Petycję podpisało ponad 3 000 Polaków mieszkających na obczyźnie, "Stanowczo protestujemy przeciwko absurdalnej ustawie", piszą przedstawiciele Polonii zwracając uwagę rządzącym, że jeśli dojdzie do wyborów w maju, to wiele konsulatów nie będzie przygotowanych na nie.
"Możliwość odroczenia wyborów o tydzień, umożliwiona warunkowo (przy czym warunek stanu epidemii jest już spełniony) postanowieniami art. 20 ust. 1 ustawy, umożliwi być może wydrukowanie pakietów wyborczych do rozesłania wszystkim uprawnionym przez Pocztę Polską w kraju, ale najprawdopodobniej nie zmieni sprzeczności terminów, która w praktyce uniemożliwi Polonii wzięcia udziału w takich wyborach", czytamy w piśmie.
Kolejny problem to restrykcje wprowadzone w celu ograniczenia rozprzestrzeniania się koronawirusa.

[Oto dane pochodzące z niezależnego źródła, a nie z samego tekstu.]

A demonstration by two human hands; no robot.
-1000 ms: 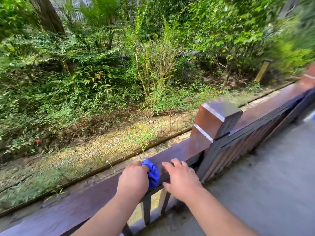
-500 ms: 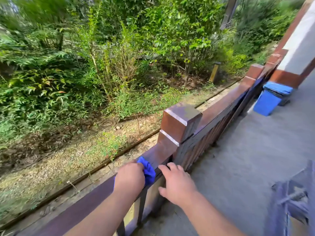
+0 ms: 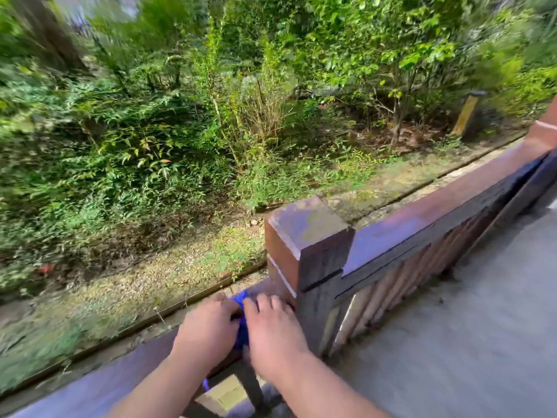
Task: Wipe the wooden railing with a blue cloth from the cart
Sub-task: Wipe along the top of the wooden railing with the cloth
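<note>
Both hands are resting on the top of the wooden railing [image 3: 99, 384], side by side and nearly touching, just short of the square post [image 3: 307, 236]. The left hand [image 3: 208, 330] is lying knuckles-up with its fingers curled down over the blue cloth [image 3: 242, 324], pressing it against the rail; most of the cloth is sitting hidden under that palm. Only a narrow strip of blue is showing in the gap between the two hands, with a small tip poking out just beyond the left fingertips and another scrap hanging below the rail under the left wrist. The right hand [image 3: 274, 330] is lying flat with its fingers [image 3: 265, 301] spread loosely and stretched toward the foot of the post, their inner edge touching the cloth; whether they are gripping any of it is something I cannot tell, since motion blur is softening the outlines.
</note>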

Izolacja, dystans społeczny, wciąż obowiązują w wielu krajach w Europie i na całym świecie. „Wobec ograniczeń wprowadzonych w większości państw dotkniętych pandemią COVID-19 (w tym zamieszkałych przez niżej podpisanych), nie do wyobrażenia jest przeprowadzenie w najbliższym czasie jakichkolwiek wyborów w sposób bezpieczny zarówno dla głosujących, jak i dla liczących głos".

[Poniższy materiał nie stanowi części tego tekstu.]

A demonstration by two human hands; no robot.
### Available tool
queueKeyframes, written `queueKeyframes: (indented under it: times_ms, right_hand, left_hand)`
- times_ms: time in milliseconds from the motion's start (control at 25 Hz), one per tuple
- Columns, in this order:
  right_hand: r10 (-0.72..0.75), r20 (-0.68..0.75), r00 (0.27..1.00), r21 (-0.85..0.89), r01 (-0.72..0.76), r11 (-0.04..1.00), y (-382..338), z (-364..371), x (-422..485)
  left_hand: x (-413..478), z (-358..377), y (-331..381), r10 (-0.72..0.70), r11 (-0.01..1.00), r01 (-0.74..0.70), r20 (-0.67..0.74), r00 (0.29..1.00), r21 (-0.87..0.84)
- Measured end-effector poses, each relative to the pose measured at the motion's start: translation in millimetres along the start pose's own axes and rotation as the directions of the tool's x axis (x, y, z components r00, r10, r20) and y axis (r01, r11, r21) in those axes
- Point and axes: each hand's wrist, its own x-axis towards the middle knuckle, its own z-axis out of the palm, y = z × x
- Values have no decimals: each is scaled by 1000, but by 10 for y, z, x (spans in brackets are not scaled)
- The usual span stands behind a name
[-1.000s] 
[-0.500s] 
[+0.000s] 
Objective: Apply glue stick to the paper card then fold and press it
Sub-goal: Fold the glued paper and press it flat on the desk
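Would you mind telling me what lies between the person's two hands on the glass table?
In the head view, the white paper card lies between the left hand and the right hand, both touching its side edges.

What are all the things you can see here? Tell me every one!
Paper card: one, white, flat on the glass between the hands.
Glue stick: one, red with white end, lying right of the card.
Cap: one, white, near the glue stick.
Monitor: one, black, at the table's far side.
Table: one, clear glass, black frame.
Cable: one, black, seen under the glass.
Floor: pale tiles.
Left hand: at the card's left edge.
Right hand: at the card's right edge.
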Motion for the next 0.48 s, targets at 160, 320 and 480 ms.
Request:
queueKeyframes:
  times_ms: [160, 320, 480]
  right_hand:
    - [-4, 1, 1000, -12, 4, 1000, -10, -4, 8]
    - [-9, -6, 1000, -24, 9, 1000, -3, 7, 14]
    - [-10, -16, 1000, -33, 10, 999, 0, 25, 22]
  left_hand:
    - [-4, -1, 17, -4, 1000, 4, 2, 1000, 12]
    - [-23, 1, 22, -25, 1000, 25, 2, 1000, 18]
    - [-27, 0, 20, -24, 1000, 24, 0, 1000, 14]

Polonia zwraca również uwagę na zapis znoszący obowiązek udostępnienia opinii publicznej protokołów wyników elekcji. To zdaniem rodaków mieszkających za granicami kraju, podważy wiarygodność wyborów, dlatego domagają się wprowadzenia w Polsce stanu klęski żywiołowej. Zaś po wygaśnięciu epidemii Polonia oczekuje "normalnych wyborów (poprzedzonych kampanią, w której wszyscy kandydaci będą mieli równe szanse dotarcia do potencjalnych wyborców), w których nasze prawa – podobnie jak innych uprawnionych osób w Polsce – będą respektowane i zagwarantowane".